Don Feliciani: "La linea scelta dal governo britannico non mi convince del tutto. Si rischia infatti di cadere nella consueta tentazione di passare da un estremo all'altro"

di Don Gianfranco Feliciani
La notizia ha fatto rapidamente il giro della stampa internazionale. In Gran Bretagna il governo ha annunciato l'intenzione di vietare l'accesso ai social media ai minori di 16 anni, una misura che in alcuni Paesi è già stata introdotta o è oggetto di discussione. Ma per i giovani britannici potrebbero arrivare ulteriori restrizioni: si parla infatti di un possibile coprifuoco notturno per gli under 18 e di meccanismi destinati a interrompere periodicamente lo scorrimento continuo dei contenuti sugli smartphone.
Su modalità e tempi di attuazione regna però ancora una certa incertezza. Applicare misure di questo genere e, soprattutto, garantirne il rispetto effettivo non sarà semplice. Se dovessero entrare in vigore, la Gran Bretagna si doterebbe probabilmente della normativa più severa in materia.

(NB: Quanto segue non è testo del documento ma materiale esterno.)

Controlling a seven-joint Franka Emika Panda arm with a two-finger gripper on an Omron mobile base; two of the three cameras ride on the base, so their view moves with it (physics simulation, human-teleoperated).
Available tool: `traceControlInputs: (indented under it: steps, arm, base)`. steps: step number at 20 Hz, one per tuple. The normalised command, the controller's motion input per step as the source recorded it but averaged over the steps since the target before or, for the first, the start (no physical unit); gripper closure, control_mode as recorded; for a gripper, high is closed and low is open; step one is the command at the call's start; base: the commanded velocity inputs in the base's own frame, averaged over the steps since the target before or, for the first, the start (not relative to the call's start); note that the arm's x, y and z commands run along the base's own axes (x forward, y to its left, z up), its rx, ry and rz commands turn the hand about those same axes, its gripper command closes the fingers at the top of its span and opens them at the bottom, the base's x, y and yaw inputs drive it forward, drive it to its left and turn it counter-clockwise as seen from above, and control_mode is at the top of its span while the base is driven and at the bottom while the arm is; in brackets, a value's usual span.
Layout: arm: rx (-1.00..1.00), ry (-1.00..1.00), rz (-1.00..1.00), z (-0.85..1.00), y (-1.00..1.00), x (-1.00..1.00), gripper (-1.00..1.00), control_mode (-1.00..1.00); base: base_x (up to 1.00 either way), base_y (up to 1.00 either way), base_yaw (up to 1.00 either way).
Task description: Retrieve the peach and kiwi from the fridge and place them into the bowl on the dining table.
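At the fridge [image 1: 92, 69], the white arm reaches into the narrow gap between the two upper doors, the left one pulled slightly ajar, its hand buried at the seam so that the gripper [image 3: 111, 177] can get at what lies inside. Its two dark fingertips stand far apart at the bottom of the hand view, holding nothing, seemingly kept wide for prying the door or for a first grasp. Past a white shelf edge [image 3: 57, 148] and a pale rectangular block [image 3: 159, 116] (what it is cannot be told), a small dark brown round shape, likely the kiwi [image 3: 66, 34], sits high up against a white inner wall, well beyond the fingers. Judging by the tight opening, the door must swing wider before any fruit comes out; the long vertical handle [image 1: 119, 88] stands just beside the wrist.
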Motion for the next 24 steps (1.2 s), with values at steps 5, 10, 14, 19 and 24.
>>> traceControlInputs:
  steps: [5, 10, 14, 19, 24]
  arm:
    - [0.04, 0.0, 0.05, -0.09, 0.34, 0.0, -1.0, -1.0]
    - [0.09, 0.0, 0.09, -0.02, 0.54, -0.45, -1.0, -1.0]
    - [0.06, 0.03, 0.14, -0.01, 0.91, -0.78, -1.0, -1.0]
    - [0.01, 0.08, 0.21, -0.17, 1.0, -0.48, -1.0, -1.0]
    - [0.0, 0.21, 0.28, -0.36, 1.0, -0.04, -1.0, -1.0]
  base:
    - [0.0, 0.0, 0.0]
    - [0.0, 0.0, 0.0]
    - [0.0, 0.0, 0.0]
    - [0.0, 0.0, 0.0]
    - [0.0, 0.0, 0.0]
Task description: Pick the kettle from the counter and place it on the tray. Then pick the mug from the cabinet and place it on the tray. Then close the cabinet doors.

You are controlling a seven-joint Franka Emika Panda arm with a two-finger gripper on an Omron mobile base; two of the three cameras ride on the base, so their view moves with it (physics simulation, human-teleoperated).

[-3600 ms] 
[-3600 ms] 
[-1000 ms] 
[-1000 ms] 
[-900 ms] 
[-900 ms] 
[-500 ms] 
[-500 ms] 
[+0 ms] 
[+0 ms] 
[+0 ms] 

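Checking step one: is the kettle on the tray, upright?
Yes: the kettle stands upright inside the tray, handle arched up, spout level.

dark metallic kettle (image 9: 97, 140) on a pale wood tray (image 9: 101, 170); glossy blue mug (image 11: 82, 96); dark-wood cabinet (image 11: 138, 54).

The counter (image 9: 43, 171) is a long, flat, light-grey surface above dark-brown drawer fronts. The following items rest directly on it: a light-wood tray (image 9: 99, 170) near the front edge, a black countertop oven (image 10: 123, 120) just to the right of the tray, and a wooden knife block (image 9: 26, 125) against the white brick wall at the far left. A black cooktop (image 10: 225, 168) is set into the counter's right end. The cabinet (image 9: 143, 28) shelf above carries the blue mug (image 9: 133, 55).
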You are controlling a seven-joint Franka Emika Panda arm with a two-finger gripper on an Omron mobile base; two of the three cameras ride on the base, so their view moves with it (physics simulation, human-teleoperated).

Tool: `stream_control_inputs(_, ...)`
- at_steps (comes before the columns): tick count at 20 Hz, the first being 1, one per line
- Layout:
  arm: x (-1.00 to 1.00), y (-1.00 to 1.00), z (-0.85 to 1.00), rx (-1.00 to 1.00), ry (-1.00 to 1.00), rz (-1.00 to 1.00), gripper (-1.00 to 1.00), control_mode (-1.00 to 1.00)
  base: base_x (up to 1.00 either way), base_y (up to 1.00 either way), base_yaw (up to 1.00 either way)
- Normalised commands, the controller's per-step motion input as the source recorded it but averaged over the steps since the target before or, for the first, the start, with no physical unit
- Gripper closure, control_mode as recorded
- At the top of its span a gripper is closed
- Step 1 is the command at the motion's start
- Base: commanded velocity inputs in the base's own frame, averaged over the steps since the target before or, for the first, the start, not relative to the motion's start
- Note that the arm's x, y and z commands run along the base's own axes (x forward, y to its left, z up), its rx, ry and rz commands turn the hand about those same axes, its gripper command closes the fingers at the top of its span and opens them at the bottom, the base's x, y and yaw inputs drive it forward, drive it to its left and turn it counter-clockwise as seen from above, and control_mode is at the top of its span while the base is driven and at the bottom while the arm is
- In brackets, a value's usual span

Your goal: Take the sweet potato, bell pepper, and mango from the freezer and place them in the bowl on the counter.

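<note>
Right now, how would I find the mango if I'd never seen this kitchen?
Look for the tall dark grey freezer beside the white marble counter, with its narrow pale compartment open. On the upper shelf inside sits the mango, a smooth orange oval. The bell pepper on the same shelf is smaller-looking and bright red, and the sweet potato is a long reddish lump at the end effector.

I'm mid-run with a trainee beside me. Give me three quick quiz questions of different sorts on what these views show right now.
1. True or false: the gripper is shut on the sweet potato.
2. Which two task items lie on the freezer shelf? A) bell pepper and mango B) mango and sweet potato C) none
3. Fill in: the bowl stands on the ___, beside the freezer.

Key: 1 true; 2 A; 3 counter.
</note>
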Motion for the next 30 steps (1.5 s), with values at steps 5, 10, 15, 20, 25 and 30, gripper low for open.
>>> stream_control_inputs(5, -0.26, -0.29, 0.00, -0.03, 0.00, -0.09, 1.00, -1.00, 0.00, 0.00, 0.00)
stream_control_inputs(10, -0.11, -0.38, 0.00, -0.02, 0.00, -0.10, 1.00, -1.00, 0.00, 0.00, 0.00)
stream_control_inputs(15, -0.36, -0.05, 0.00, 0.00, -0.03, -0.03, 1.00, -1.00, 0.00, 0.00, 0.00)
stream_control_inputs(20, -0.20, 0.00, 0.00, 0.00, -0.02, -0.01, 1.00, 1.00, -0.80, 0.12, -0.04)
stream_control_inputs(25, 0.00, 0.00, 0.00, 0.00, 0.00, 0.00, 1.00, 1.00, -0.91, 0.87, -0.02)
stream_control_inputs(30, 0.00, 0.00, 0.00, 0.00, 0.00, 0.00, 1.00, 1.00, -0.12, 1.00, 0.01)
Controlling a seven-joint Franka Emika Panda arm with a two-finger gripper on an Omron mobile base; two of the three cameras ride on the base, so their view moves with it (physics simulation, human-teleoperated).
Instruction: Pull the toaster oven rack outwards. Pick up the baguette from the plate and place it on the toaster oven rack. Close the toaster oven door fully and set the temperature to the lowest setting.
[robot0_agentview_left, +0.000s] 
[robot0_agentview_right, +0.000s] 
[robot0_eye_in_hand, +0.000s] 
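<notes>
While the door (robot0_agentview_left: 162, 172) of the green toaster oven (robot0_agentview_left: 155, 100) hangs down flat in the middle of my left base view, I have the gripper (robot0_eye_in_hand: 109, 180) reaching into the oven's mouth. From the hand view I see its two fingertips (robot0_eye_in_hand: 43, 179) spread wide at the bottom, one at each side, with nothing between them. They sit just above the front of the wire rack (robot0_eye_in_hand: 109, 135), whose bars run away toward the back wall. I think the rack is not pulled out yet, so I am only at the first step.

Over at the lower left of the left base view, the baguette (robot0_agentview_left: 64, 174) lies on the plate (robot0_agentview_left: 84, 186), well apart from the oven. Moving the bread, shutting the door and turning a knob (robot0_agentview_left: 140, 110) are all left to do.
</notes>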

A questo proposito colpiscono le parole di papa Leone XIV nell'enciclica Magnifica Humanitas: «Lo sviluppo tecnologico ha contribuito nei secoli a un significativo miglioramento delle condizioni di vita dell'umanità; allo stesso tempo, ogni fase del progresso ha mostrato anche il volto ambiguo di strumenti capaci di arrecare danno quando non orientati al bene. Nel tempo dell'intelligenza artificiale, in cui la dignità umana rischia di essere oscurata da nuove forme di disumanizzazione, abbiamo il dovere urgente di restare profondamente umani. L'umanesimo cristiano non rifiuta la scienza e la tecnica, ma le assume con gratitudine e realismo e le colloca, con i piedi per terra, dentro una vocazione più alta. La scuola è il luogo in cui le nuove generazioni possono imparare a cercare e amare la verità, a interrogarsi sul senso della vita e sulla dignità di ogni persona».
La linea scelta dal governo britannico non mi convince del tutto. Si rischia infatti di cadere nella consueta tentazione di passare da un estremo all'altro: ieri permissivi, oggi rigidissimi. Ma quando si oscilla tra lassismo e proibizionismo, il problema spesso resta irrisolto.
Papa Leone XIV indica invece una strada diversa: quella dell'educazione, del senso di responsabilità e della capacità di sviluppare un giudizio critico. Una sfida che riguarda certamente i giovani, ma che chiama in causa prima di tutto il mondo degli adulti.
La responsabilità appartiene alle famiglie, alla scuola, alle associazioni e alla politica. I giovani crescono anche in base all'esempio, ai valori e agli strumenti che noi adulti siamo capaci di trasmettere loro. È lì che si gioca la partita più importante.